Originally published Feb. 27, 2023 by TraderStef on CrushTheStreet
The situation across Europe has changed considerably since penning Part 1, 2, and 3 (Twitter thread) in September of last year. Any positive outcomes since the fall are likely short-lived amidst a bigger picture taking shape that’s detrimental to Europe’s economy, and the socioeconomic consequences are difficult to foresee with any certainty since war rhetoric in support of Ukraine has only escalated. There’s serious concern about recession taking hold in Europe, the economic impact of deindustrialization, and the possible shutdown of BASF in Germany or permanent cost cuts in its European operations. The latest update on NATO’s proxy war with Russia was published last week in Part XII (thread) of the “Little Green Men” series. Let’s begin with excerpts from the last Dark Age article:
“Verbose responses from NATO and U.S. officialdom sound delusionary, panicked, and desperate… ‘Putin denied using energy as a ‘weapon’ and defended the decision this week to indefinitely shut the key Nord Stream natural-gas pipeline to Europe as a consequence of European sanctions’… The industrial base in Europe is taking a brutal beating that will severely impact everything that originates in the manufacturing sector, including jobs, consumer products, base metals, and the energy grid… The founder and Director of Research at Energy Aspects, Amrita Sen, set the record straight last week about any debate over oil markets vs. Europe’s energy crisis: ‘It’s not a one winter story, let’s just make it very, very clear’… Western sanctions that target Russia backfired on the West’s economy by launching an energy crisis that worsened inflation pressures, heightened food insecurity on the heels of Great Reset greenie policies, and the Federal Reserve’s monetary tightening accelerated recessionary conditions in Europe. Some folks get it, but a majority of politicos and zombie peasants appear clueless or bought off by Klaus Schwab’s WEF promises of a Borg utopia.” – TraderStef, Sep. 2022
Who used energy as a weapon while declaring economic war against its allies and declaring war on Russia? Circumstantial evidence points to sabotage by the United States (Biden’s directive) and Norway for blowing up Russia’s Nord Stream gas pipelines to Germany beneath the Baltic Sea on Sep. 26. Results of an investigation conducted by Sweden conceded that “the blasts were an act of sabotage” but refused to release its findings to civilian plebes or Moscow. Coincidentally, the Baltic Pipe was inaugurated with an opening ceremony in Goleniów, Poland, on Sep. 27.
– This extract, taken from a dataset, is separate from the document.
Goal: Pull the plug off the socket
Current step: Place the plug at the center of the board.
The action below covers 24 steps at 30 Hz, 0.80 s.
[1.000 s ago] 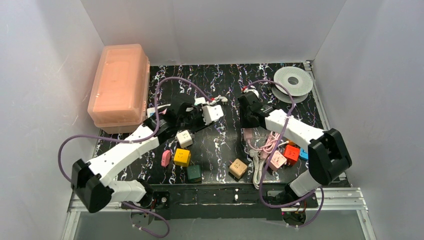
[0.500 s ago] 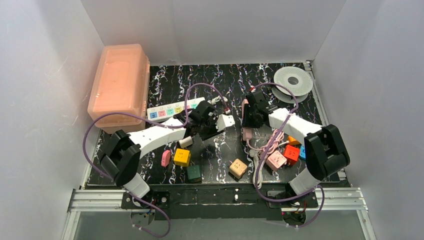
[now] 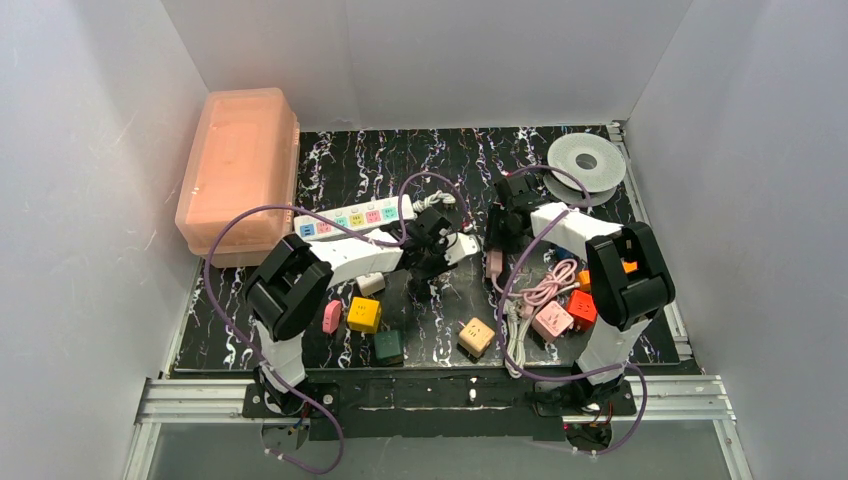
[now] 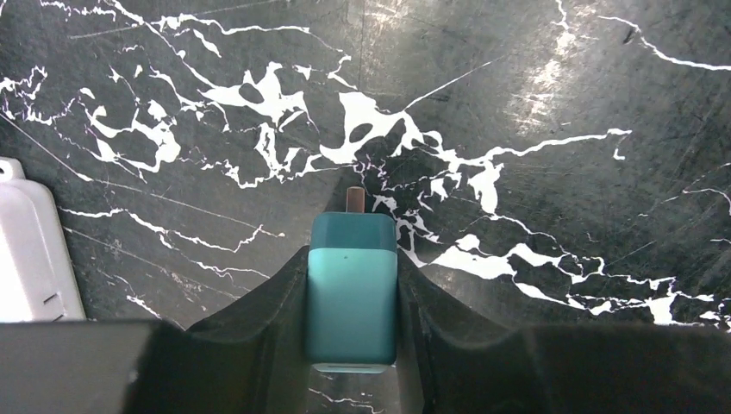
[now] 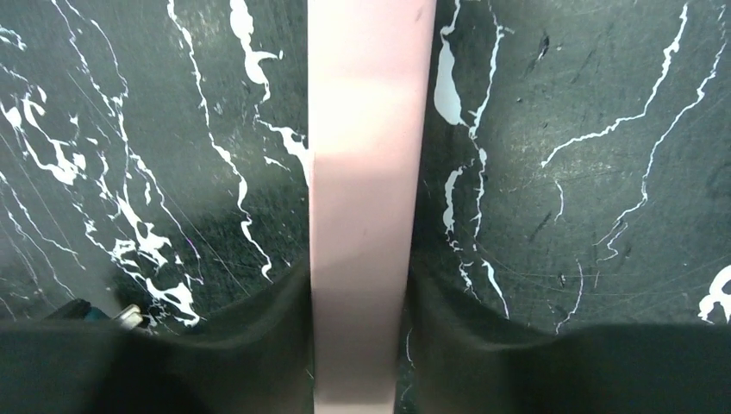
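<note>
— Where does the job stand?
— The left gripper (image 4: 352, 259), closed tight on a teal rectangular plug with a metal prong (image 4: 352, 302), holds it clear of any outlet over the black white-veined marble tabletop (image 4: 560, 78). The right gripper (image 5: 362, 276) clamps a slim pale-pink bar (image 5: 366, 129).
— And the socket?
— The long white power strip with pastel outlet faces (image 3: 350, 217) lies farther back, apart from the plug. The pull looks done. Next, seemingly: lower the plug and release it.
</note>
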Available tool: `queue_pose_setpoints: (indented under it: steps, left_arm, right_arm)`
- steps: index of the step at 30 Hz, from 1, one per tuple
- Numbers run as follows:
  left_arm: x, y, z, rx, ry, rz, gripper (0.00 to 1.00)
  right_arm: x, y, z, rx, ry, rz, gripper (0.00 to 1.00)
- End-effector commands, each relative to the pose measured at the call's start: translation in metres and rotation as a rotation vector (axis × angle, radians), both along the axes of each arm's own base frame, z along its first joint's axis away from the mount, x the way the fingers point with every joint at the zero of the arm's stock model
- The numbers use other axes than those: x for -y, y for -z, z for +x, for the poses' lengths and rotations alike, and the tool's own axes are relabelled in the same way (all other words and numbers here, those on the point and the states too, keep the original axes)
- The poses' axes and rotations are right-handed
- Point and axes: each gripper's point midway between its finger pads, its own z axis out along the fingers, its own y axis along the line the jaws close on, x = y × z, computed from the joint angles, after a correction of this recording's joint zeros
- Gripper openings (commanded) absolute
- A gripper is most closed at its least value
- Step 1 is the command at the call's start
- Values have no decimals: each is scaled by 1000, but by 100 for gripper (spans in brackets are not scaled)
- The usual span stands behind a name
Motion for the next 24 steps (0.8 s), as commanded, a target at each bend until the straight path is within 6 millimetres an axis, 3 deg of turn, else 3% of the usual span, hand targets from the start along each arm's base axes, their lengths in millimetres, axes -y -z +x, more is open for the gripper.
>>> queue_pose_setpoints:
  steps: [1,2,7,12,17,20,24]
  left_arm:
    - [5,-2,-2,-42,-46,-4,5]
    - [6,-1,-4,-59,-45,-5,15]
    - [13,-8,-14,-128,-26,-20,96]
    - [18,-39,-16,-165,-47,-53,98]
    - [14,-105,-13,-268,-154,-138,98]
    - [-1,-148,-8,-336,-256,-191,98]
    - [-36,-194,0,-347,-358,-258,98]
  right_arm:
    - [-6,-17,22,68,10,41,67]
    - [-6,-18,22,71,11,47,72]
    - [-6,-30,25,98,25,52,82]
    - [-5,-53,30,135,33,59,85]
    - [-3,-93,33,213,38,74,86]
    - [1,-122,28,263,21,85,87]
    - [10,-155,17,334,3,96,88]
Alongside those Nord Stream pipelines, the Baltic Pipe was under construction since 2014, which extends from energy producer Norway to the Norwegian shelf via Denmark and through the Baltic Sea to Poland. The Baltic Pipe’s export capacity is 10 billion cubic meters (bcm) of gas annually to Poland (roughly 15% of its annual consumption) and it transports 3 bcm of gas from Poland to Denmark, which began in Oct. 2022. In comparison, Nord Stream’s twin pipeline capacity was 55 bcm annually with significantly cheaper Russian gas for Europe’s energy infrastructure and manufacturing needs to support its economy. U.S. LNG shipped to Europe to offset shortages due to sanctions on Russian energy costs up to 6x more for the retail consumer. The following two graphics are courtesy of a chartbook via Bruegel.
France’s mainstream media wants to blame Europe’s energy costs on U.S. suppliers, but reality dictates that poor energy policy over decades and the sanctions against Russia in 2022 precipitated the current situation.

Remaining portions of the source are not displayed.